### EXERCISE DIRECTIONS:
Please reproduce the entries below exactly, starting at the first line and ending with the line that holds "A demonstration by".

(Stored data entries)
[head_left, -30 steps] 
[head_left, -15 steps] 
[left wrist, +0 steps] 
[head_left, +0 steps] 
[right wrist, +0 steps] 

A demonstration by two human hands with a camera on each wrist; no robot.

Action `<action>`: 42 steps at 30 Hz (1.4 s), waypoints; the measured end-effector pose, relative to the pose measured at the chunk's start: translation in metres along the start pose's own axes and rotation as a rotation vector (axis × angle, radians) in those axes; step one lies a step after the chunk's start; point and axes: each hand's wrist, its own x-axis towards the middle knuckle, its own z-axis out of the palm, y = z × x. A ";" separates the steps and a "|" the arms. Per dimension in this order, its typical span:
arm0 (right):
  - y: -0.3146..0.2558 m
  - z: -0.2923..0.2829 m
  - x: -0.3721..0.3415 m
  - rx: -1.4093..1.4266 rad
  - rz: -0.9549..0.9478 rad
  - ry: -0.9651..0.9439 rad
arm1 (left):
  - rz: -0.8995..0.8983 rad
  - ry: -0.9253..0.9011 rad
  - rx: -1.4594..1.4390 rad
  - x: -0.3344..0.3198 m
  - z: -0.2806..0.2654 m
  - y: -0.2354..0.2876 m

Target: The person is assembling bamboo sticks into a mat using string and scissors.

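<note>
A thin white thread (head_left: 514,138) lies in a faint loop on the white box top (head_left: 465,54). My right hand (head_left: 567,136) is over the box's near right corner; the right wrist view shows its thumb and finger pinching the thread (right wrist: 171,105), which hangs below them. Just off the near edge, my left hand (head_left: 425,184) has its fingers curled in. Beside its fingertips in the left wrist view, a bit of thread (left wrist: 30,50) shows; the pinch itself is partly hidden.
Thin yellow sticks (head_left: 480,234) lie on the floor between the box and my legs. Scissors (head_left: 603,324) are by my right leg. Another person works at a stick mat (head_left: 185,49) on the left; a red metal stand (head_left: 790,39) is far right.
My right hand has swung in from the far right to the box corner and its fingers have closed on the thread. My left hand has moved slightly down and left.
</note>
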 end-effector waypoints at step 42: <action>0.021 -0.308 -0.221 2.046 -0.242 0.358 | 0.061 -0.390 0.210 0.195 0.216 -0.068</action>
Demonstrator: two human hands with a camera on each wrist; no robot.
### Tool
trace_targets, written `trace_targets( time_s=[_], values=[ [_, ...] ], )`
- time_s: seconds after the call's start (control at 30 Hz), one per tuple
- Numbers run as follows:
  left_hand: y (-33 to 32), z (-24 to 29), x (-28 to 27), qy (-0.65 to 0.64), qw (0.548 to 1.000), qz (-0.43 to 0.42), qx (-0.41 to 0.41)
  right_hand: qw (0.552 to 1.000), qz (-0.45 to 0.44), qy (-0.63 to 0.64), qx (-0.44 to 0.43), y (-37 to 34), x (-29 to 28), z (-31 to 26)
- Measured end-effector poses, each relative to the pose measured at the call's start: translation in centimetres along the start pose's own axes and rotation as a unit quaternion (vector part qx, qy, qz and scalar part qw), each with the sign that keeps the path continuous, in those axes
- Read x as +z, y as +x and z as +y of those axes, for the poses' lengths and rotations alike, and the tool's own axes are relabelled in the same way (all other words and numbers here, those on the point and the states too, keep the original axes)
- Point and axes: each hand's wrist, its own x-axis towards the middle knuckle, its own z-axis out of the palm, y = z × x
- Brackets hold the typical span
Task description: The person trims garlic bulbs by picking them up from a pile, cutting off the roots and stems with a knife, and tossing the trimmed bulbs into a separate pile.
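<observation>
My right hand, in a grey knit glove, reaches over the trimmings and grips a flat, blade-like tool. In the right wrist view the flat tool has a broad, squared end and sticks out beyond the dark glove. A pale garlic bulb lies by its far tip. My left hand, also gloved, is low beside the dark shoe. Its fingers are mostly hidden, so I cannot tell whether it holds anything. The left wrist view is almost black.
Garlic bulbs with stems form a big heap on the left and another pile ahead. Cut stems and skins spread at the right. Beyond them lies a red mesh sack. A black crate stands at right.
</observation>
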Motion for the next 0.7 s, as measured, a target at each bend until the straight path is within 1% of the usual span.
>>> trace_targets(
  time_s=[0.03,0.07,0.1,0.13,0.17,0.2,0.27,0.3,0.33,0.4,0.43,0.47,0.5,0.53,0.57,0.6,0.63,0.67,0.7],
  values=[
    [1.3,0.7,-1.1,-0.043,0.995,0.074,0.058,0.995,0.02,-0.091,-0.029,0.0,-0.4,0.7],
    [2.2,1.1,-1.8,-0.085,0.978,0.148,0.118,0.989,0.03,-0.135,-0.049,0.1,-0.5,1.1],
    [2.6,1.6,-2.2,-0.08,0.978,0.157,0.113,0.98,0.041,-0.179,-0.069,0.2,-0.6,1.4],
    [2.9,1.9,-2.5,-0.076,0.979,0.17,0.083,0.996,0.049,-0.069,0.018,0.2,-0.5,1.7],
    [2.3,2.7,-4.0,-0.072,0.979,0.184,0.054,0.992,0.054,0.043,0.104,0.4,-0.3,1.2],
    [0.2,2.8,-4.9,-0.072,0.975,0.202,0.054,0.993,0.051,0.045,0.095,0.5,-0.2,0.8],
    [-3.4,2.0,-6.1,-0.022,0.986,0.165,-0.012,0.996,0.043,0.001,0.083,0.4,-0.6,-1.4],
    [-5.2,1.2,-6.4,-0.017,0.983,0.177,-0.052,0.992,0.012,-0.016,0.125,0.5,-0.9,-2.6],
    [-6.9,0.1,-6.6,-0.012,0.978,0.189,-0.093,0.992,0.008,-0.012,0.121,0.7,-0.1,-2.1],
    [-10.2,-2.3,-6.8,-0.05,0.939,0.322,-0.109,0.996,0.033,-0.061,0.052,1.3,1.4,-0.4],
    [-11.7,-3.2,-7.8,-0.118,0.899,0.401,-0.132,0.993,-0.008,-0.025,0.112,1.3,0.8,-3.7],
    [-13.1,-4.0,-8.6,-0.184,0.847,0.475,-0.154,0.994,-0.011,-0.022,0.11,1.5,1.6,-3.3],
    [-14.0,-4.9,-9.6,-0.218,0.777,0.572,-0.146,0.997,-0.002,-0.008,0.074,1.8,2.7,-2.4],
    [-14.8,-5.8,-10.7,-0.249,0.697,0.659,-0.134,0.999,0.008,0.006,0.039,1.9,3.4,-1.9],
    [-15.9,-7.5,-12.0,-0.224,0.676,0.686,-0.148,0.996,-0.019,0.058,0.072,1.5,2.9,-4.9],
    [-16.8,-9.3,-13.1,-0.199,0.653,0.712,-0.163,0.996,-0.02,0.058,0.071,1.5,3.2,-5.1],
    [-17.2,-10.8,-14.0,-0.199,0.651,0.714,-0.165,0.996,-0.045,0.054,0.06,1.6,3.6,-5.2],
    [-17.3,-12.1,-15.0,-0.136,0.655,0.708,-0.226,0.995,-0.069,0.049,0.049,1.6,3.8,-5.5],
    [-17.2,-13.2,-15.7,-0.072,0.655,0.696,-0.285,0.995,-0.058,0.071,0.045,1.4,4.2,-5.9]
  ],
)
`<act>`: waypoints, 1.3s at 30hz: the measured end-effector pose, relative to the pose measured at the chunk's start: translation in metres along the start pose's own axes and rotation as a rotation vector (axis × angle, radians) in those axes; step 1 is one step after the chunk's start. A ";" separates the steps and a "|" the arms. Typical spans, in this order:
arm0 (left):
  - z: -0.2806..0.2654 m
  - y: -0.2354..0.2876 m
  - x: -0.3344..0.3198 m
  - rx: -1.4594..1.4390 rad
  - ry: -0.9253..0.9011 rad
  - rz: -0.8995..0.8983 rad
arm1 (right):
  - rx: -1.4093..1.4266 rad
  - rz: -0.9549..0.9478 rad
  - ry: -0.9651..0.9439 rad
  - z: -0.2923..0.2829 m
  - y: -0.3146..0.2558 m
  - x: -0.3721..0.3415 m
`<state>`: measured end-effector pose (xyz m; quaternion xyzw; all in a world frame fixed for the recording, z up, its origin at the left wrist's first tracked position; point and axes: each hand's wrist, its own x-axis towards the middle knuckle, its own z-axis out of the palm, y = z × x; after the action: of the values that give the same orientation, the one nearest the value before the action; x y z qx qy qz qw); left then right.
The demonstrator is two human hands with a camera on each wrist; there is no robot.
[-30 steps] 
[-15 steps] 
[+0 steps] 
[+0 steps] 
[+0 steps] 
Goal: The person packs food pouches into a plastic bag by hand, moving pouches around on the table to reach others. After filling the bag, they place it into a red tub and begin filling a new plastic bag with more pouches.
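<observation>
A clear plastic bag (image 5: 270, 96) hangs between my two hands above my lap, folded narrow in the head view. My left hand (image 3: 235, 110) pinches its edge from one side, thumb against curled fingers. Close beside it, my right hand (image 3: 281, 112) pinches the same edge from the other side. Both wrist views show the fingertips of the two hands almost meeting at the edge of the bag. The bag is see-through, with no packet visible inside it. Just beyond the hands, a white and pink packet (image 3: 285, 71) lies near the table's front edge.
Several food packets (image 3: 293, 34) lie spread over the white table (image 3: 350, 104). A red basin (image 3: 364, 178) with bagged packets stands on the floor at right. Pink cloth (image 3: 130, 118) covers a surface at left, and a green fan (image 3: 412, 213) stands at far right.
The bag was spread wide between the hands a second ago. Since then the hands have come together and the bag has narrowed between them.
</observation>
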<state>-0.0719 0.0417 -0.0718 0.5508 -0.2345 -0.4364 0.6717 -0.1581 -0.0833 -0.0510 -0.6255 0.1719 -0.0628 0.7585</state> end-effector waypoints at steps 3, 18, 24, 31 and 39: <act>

### FINISHED TASK:
[head_left, -30 steps] 
[head_left, -15 steps] 
[left wrist, +0 steps] 
[head_left, +0 steps] 
[right wrist, +0 steps] 

A demonstration by two human hands with a camera on each wrist; no robot.

No additional output is required for this exercise.